=== REQUIRED ACTION ===
For this exercise, the lines from the one with "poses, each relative" through the final line of the data below are to be transcribed exactly, and pictures are to be skipped.

=== DATA TO PROCESS ===
--------
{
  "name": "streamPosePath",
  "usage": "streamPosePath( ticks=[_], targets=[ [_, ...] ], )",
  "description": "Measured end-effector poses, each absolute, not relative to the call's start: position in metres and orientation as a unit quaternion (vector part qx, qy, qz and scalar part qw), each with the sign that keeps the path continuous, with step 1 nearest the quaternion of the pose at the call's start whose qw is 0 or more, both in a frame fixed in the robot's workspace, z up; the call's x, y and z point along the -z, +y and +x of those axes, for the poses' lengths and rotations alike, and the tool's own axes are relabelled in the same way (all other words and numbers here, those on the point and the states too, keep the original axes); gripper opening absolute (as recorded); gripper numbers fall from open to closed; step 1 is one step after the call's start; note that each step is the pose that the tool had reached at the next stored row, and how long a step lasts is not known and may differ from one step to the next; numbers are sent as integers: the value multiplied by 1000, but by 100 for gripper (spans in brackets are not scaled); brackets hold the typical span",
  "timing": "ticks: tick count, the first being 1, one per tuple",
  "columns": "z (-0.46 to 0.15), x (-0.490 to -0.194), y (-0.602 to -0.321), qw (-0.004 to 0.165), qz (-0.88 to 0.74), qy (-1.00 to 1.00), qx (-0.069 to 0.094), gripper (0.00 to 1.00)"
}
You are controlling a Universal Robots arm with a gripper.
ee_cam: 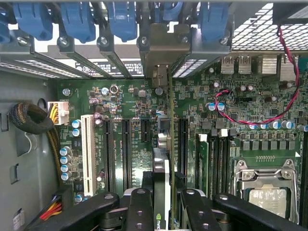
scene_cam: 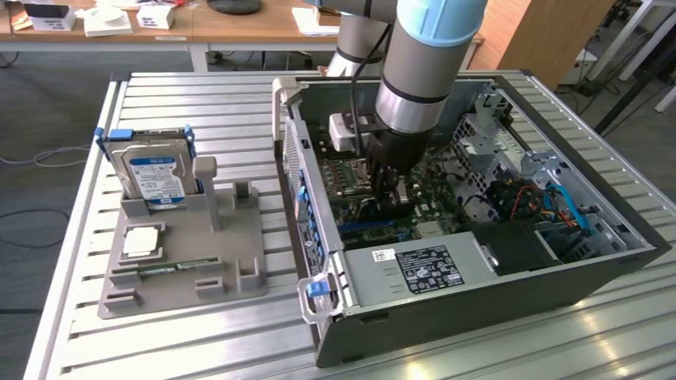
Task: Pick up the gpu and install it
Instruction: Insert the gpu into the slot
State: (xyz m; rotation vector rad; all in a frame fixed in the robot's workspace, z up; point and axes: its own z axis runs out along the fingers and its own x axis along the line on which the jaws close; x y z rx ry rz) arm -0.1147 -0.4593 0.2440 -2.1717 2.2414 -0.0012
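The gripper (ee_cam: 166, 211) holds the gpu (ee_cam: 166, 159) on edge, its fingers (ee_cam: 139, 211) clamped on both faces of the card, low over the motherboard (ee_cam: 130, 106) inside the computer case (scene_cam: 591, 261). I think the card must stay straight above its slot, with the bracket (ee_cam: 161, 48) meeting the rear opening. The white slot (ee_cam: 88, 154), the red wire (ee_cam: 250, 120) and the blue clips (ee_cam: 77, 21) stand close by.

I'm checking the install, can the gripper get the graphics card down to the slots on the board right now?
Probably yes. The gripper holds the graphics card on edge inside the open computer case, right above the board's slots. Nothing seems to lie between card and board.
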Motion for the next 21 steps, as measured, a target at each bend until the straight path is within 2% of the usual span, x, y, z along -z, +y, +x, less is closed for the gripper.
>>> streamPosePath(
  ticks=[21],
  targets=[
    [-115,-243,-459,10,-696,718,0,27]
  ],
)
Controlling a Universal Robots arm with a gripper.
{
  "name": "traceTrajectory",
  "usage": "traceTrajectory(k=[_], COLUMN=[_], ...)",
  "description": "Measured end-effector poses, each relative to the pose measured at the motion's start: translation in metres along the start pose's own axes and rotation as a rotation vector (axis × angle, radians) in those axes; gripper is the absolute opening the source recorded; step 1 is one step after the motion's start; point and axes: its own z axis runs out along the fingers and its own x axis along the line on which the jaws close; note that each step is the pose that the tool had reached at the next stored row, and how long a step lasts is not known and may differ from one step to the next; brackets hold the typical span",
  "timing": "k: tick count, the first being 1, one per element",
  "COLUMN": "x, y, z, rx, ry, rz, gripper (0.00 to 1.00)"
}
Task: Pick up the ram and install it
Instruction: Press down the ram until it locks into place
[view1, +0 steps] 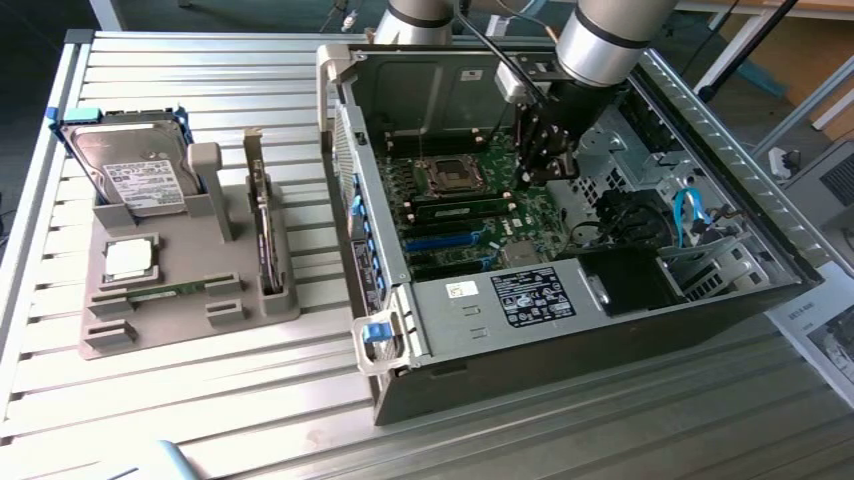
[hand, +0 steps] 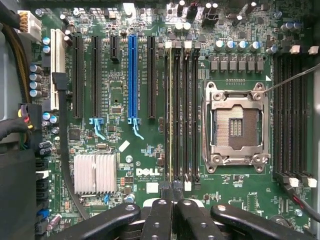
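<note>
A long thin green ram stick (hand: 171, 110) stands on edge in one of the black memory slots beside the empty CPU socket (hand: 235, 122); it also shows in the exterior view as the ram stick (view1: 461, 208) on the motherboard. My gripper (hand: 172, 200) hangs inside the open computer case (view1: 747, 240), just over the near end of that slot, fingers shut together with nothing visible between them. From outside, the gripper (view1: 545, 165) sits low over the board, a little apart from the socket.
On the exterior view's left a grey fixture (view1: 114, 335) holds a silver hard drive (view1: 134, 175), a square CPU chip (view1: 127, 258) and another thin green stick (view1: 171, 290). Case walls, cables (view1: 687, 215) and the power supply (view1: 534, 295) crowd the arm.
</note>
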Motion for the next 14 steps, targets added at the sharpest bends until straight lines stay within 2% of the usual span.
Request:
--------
=== SOLUTION ===
  "description": "Measured end-effector poses, each relative to the pose measured at the motion's start: translation in metres along the start pose's own axes and rotation as a rotation vector (axis × angle, radians) in those axes; gripper is the absolute opening the source recorded; step 1 is one step after the motion's start; point and axes: its own z axis runs out along the fingers and its own x axis along the line on which the jaws close; note that each step is the pose that the tool had reached at the next stored row, and how long a step lasts is not known and may differ from one step to the next; brackets hold the typical span",
  "timing": "k: tick count, the first being 1, one per element",
  "COLUMN": "x, y, z, rx, ry, rz, gripper (0.00 to 1.00)"
}
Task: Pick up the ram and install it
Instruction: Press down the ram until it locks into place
[view1, +0 steps] 
[hand, +0 steps] 
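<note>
A long thin green ram stick (hand: 171, 110) stands on edge in one of the black memory slots beside the empty CPU socket (hand: 235, 122); it also shows in the exterior view as the ram stick (view1: 461, 208) on the motherboard. My gripper (hand: 172, 200) hangs inside the open computer case (view1: 747, 240), just over the near end of that slot, fingers shut together with nothing visible between them. From outside, the gripper (view1: 545, 165) sits low over the board, a little apart from the socket.
On the exterior view's left a grey fixture (view1: 114, 335) holds a silver hard drive (view1: 134, 175), a square CPU chip (view1: 127, 258) and another thin green stick (view1: 171, 290). Case walls, cables (view1: 687, 215) and the power supply (view1: 534, 295) crowd the arm.
</note>
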Motion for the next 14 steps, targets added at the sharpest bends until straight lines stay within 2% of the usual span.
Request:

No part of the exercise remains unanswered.